Copy out each line of the data that holds the string "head".
==== DATA PROVIDED
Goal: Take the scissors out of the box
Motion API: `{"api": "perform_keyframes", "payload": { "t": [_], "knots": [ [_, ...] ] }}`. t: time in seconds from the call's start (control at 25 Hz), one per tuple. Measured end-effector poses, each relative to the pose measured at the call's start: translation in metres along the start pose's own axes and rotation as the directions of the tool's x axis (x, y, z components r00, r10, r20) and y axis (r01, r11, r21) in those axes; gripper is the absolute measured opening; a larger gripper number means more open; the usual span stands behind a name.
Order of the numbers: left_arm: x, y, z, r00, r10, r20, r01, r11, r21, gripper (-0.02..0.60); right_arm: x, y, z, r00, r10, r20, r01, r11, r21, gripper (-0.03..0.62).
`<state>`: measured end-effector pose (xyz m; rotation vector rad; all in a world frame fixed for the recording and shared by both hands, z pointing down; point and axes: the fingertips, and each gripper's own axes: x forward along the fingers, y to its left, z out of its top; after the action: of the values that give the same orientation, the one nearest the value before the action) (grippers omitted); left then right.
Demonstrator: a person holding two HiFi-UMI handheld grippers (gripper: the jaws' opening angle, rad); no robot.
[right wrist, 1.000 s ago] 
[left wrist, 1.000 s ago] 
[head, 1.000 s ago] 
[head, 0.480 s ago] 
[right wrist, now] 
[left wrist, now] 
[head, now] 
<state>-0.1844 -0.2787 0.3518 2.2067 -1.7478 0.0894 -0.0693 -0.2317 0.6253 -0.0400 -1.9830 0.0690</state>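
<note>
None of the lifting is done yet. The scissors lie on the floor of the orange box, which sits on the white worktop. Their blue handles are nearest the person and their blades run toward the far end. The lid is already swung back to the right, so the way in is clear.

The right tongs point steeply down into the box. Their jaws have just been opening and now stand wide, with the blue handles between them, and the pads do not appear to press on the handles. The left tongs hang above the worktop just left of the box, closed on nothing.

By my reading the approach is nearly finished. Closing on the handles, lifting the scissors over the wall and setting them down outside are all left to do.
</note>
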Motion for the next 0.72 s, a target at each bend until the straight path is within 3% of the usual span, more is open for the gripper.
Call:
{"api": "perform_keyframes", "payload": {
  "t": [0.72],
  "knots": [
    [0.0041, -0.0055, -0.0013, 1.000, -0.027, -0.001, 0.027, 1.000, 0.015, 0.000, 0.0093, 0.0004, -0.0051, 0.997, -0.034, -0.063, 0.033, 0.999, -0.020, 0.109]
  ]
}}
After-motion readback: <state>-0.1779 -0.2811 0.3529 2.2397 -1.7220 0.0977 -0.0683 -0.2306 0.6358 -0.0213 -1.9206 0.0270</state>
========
**WRITTEN REPLY**
[head, 1.000 s ago] 
[head, 0.480 s ago] 
[head, now] 

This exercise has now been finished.